Philosopher Gilles Deleuze has also referred to this idea, in what he termed the paradox of infinite identity33. Whilst we mostly live in a world in which meanings are fixed – in which a man is a man, and hot water is hot water - Deleuze directs us to the point at which these fixities break down. So, whilst hot water may be hot, it may also be cooling; in this sense, it is constantly becoming cooler than it was. When we begin to look beyond the static definition of ‘hot water’ we see the ways in which the water is slipping this definition; that, in fact, it is not necessarily a static thing – it is becoming cooler (unless it is being heated, in which case it is becoming hotter).
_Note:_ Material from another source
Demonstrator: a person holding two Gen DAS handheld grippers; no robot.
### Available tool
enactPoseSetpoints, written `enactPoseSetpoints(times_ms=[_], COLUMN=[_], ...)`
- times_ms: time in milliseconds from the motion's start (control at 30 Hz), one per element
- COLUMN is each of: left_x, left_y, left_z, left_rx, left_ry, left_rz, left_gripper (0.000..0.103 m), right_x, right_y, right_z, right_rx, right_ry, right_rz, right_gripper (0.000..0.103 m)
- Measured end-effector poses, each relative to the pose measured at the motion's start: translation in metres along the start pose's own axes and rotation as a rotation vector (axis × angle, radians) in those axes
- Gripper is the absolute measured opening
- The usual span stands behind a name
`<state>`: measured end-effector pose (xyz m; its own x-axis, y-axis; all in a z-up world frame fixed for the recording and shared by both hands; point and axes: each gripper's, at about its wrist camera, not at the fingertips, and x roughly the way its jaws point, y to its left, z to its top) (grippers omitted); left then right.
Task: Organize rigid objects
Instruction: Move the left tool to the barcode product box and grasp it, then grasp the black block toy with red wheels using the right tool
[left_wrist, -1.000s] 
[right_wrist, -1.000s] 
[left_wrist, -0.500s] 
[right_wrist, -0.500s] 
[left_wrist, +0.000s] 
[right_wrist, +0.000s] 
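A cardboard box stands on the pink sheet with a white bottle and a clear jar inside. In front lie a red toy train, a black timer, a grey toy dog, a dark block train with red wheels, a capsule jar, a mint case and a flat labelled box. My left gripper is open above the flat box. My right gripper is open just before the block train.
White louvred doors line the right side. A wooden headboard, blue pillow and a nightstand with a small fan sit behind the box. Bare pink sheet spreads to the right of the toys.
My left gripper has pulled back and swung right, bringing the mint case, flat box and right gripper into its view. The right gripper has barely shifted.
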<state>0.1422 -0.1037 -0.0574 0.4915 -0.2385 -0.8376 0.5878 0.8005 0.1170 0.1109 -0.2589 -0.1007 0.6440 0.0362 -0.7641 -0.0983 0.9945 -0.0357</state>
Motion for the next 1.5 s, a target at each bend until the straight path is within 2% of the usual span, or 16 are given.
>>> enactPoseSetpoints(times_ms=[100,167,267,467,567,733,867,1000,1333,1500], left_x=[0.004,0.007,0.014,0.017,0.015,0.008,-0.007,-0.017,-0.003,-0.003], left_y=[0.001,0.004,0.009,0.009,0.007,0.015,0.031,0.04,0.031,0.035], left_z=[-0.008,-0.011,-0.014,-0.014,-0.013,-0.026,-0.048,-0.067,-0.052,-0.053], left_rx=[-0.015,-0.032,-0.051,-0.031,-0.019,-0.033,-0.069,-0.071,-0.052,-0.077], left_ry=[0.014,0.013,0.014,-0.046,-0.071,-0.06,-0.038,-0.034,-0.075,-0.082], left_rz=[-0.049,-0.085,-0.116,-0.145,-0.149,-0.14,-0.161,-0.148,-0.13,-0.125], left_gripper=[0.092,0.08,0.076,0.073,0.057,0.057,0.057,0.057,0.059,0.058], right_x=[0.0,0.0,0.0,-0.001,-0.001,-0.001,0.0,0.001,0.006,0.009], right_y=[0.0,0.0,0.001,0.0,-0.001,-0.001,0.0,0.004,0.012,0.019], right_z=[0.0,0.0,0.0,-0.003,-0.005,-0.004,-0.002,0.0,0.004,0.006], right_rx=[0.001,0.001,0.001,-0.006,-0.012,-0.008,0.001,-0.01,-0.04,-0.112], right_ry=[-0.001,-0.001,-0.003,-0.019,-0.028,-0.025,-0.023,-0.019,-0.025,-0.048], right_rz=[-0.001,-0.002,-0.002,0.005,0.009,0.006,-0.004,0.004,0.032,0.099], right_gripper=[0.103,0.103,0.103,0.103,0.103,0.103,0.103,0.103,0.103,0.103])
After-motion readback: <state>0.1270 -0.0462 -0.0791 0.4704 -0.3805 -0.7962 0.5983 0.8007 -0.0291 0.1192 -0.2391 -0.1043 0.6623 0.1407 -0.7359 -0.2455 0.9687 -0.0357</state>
Deleuze refers to this constant flux as ‘pure becoming’.

He goes on to say, “Paradox is initially that which destroys good sense as the only direction, but it is also that which destroys common sense as the assignation of fixed identities.”34 With this idea of paradox we can draw links to Hillman’s notion of the hermaphrodite; both urge us to keep in mind the true nature of our ‘fixed’ definitions.

Being mindful (or mindless) does not imply a resting point (i.e. ‘I am mindful, as part of my structure of being’) rather it connotes motion; it is to recognise the flux of life, that motion and change are in the nature of things and to be aware and adaptive to this change, if necessary. Mindfulness is non-culminative – in other words, a certain number of mindful acts do not mean that an individual has become ‘mindful’; every moment is potentially a new test, a new opportunity; we can, and do, slip from mindfulness at any point. It is then, not a mark of excellence, or a summit to be reached and sat upon – to advocate mindfulness is not to speak of attaining perfection. Langer recognizes that we all slip into mindlessness at points, that our fallibility is part of what makes us human; but to recognize how and where we slip is to take greater responsibility for ourselves.
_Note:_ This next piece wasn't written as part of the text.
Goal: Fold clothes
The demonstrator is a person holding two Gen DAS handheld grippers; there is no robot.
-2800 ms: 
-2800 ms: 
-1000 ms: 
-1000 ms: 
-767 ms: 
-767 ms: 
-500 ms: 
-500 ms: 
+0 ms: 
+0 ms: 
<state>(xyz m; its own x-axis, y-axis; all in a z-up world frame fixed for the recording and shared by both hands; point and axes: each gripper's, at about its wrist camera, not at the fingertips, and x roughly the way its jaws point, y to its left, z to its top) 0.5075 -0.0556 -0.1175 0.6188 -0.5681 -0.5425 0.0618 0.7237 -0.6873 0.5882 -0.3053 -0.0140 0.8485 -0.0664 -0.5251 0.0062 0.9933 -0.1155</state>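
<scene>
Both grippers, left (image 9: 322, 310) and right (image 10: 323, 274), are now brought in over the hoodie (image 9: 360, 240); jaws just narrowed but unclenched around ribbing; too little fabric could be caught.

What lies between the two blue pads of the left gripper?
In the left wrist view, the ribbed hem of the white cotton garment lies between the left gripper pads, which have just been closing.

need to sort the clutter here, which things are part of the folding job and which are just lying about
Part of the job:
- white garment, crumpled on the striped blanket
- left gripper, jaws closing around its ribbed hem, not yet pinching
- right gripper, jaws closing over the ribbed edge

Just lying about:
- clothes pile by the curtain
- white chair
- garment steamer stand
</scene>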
As an aspect of self-responsibility, mindfulness is linked to the notion of ‘psychological maturity’ that we referred to earlier. We’ve seen how to be mindful is to become aware of the meanings and categories that we are living by, and to cultivate the ability to be flexible. To be aware that our way – our meanings – are not the only ones is also to become more amenable to the stranger, and the world of foreign meanings and values that he could potentially represent. It is to understand that all possible meanings are inherent, and latent, within ourselves and that the stranger is simply a different constellation of the self. Whilst, in order to flourish, some may need the firm base of meaning more than others, to be aware of the flexibility of meaning is to be less afraid of the unknown. There are clearly ethical implications to the mindful existence.

And Capitalism

To be mindful is in many ways to go against the flow of the system. Earlier on we examined how in a market-oriented society relationships can often become instrumental, defined by the restrictive horizons of their function. And so, one human being, out of everything he is and could be, becomes an ‘employee’ and another, from all the possibilities of his existence, becomes an ‘employer’; likewise, someone becomes ‘customer’ and someone else ‘shop assistant’, and it is often all too easy to forget to see beyond these functional labels.

If instrumental relations are an unavoidable outcome of the system, then to be mindful – to attempt to see the relations that lie beyond instrumentality – is to think and act in a radical way.